------ Data excerpt ------
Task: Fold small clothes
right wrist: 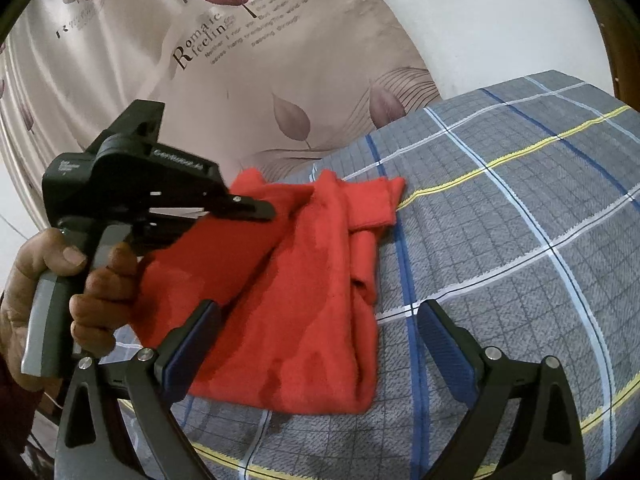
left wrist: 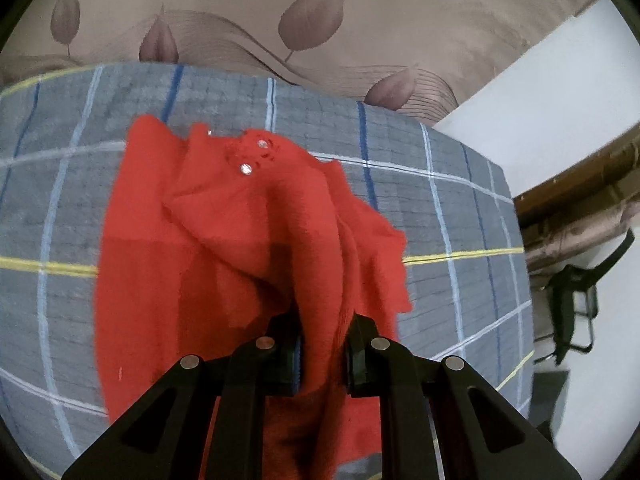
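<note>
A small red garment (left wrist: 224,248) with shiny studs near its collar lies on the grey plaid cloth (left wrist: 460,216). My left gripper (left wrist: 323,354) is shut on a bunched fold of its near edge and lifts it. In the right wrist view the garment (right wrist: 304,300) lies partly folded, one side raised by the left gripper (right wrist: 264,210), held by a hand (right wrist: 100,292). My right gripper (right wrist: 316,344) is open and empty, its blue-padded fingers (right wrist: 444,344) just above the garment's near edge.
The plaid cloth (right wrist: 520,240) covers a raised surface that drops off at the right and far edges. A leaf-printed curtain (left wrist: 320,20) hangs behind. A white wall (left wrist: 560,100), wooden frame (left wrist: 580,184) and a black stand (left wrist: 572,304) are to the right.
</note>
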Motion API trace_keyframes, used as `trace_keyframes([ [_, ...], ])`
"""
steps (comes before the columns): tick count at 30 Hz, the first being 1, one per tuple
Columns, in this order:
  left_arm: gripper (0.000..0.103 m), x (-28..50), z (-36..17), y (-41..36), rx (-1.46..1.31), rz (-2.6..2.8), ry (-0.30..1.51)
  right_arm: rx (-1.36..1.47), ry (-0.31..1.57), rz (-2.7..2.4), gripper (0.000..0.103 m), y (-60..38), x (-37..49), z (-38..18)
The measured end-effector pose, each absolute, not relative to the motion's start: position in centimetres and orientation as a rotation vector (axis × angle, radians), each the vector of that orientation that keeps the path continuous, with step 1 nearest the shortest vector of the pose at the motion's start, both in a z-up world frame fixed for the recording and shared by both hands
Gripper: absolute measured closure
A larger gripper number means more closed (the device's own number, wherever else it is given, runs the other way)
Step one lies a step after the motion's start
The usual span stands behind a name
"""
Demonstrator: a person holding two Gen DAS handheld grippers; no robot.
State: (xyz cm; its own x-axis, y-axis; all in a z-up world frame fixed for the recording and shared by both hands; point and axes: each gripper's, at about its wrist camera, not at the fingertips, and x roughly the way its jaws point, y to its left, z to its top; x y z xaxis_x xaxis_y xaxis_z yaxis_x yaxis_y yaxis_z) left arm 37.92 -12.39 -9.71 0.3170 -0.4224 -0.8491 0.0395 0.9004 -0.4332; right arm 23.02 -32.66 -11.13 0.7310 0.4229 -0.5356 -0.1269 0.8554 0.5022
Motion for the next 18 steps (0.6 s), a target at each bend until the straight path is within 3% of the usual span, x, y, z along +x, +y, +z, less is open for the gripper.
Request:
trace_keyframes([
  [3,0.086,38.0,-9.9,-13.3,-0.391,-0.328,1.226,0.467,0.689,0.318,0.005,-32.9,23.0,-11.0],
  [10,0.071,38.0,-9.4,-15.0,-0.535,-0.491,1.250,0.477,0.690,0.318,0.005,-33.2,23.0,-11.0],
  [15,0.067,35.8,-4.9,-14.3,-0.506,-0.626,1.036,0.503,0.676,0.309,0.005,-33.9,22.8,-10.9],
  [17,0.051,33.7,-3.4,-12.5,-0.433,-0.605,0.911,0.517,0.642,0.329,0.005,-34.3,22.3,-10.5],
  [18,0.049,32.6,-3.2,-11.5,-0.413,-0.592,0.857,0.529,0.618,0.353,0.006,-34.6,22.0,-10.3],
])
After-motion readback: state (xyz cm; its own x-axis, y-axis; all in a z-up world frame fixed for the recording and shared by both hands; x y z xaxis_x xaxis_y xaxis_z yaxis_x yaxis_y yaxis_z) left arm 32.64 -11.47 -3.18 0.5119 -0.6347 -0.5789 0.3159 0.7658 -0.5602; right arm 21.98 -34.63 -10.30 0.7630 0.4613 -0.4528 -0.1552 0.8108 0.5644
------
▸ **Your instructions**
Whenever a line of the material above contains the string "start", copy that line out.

▸ **Exercise result**
The measured end-effector pose, each absolute, not relative to the motion's start: position in centimetres and orientation as a rotation vector (axis × angle, radians), each the vector of that orientation that keeps the path continuous, with step 1 nearest the shortest vector of the pose at the motion's start, both in a z-up world frame fixed for the recording and shared by both hands
Step one lies a step after the motion's start

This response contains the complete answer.